Fiera hanya mengangguk.

Di luar langit sudah malam. Saat ini mereka dalam perjalanan pulang. Semua tampak baik-baik saja selama keberangkatan. Namun kini mendadak Russel demam tinggi.

"Papa." Bibir Russel bergerak pelan dan suara yang ia keluarkan sangat lirih.

"Apa, Sayang?" tanya Fiera sambil mendekatkan wajah Russel ke wajahnya.

"Papa." Kali ini suaranya lebih keras meski masih sangat lemah.

"Oh, Russel mau sama Papa? Tapi Papa masih nyetir. Russel sama Mama saja, ya."

"Papa." Lagi-lagi bocah itu berkata dengan mata terpejam.

Fiera melirik Rachles meminta bantuan.

"Sebentar lagi kita sampai, Jagoan. Setelah itu Russel akan Papa gendong." Bujuk Rachles.

"Papa...Raynand..."

DEG.

Fiera dan Rachles saling pandang selama beberapa detik lalu perhatian keduanya tertuju pada bocah kecil yang masih terpejam itu.

Air mata Fiera menetes. Dia semakin erat mendekap Russel. "Kita bisa menyebarkan berita palsu bahwa Russel bukan anak kandung Raynand. Tapi ikatan batin dan hubungan darah tidak bisa dikelabui." Fiera berkata serak. "Russel kangen Papa Raynand, ya?"

Tidak ada jawaban selain bibir Russel yang masih bergerak-gerak menyebut Papa Raynand.

"Jangan khawatir.

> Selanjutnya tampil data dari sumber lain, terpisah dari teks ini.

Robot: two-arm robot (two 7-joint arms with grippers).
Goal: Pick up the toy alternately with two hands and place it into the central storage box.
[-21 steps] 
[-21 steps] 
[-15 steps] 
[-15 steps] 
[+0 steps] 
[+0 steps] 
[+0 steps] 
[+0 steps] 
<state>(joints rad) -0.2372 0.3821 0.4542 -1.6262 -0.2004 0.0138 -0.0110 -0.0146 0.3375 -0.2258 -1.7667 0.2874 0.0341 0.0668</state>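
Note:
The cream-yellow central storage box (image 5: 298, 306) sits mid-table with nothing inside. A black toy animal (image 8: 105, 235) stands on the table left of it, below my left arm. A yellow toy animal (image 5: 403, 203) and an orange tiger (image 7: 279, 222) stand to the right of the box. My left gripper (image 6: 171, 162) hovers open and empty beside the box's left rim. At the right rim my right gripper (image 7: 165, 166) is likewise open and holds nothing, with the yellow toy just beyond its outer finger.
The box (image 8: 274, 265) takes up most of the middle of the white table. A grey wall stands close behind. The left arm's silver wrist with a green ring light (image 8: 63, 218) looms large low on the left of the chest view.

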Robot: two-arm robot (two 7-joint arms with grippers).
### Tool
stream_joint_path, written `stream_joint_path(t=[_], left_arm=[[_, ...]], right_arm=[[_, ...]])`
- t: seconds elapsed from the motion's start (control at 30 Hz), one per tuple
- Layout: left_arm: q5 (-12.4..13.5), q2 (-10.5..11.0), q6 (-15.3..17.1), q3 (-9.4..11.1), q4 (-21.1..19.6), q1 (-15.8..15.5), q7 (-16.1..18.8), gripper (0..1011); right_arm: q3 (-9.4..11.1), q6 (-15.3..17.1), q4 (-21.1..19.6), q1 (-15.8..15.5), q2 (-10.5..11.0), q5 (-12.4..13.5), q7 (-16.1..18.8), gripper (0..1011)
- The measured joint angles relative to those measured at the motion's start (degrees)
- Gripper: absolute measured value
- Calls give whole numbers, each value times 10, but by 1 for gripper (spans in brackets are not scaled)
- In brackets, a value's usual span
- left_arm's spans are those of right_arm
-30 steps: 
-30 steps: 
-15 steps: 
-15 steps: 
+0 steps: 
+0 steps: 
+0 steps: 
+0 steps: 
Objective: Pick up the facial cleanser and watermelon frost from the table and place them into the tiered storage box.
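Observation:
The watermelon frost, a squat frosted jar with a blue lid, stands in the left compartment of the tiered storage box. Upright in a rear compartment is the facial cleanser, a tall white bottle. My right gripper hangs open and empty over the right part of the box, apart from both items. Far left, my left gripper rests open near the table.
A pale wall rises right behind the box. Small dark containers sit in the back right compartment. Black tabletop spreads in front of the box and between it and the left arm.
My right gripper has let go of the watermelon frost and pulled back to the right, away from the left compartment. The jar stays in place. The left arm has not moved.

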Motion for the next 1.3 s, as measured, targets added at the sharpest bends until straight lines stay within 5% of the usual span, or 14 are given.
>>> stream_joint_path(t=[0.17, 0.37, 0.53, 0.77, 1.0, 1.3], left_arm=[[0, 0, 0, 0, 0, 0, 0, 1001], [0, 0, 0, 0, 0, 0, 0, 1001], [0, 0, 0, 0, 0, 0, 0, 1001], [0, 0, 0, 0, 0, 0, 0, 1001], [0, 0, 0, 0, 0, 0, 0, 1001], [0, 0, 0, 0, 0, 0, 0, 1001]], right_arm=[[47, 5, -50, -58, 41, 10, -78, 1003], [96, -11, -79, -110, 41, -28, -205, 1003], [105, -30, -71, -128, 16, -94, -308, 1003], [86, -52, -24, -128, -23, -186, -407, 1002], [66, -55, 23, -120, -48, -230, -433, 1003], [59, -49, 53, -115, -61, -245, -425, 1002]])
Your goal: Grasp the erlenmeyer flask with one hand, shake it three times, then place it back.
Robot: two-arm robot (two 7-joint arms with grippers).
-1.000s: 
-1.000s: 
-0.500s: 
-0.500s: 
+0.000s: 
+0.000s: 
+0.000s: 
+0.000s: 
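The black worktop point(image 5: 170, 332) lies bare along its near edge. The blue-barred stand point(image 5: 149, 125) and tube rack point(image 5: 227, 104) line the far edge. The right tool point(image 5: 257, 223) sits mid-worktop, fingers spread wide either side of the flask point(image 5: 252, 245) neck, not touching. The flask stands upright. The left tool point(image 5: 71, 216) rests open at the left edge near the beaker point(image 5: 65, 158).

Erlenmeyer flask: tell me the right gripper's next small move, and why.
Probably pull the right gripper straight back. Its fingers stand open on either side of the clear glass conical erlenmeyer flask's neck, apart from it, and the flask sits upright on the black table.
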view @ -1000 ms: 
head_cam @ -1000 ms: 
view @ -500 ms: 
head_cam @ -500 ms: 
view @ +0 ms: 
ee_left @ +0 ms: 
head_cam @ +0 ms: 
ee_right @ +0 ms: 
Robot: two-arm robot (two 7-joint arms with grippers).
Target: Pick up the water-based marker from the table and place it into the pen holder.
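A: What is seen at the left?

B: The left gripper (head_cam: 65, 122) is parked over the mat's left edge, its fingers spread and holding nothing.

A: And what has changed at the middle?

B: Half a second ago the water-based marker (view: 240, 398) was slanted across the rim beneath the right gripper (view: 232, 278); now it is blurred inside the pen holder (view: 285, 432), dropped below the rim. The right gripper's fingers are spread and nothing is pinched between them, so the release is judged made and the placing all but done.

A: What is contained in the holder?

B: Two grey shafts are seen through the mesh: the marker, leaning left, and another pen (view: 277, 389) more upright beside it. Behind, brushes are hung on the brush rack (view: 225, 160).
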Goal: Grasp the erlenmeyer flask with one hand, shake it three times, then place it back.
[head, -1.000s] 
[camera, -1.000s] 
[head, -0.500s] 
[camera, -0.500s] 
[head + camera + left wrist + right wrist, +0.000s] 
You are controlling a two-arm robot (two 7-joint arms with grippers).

Aku akan menghubungi Raynand sesampainya di rumah sakit." Ujar Rachles.

Fiera melirik Rachles tak yakin.

"Ayolah, tidak perlu menatap ngeri seperti itu." Rachles tersenyum menenangkan. "Ini bukan pertama kali kami bertengkar. Biasanya setelah beberapa hari tidak bertemu, kami mulai saling merindukan."

Rachles bermaksud melucu namun Fiera sama sekali tidak tersenyum apalagi tertawa. Wanita itu hanya mengangguk singkat lalu kembali fokus pada putranya.

Beberapa menit berlalu, mereka sampai di rumah sakit. Demam Russel hanya demam tinggi biasa, bukan gejala demam berdarah atau lainnya. Tapi dokter menyarankan bocah itu dirawat inap selama satu atau dua hari.

Setelah membantu Fiera mengurus administrasi, Rachles keluar kamar rawat Russel untuk menghubungi Raynand. Namun sayang, ponsel Raynand tidak aktif.

"Bagaimana?" tanya Fiera yang menyusul Rachles keluar.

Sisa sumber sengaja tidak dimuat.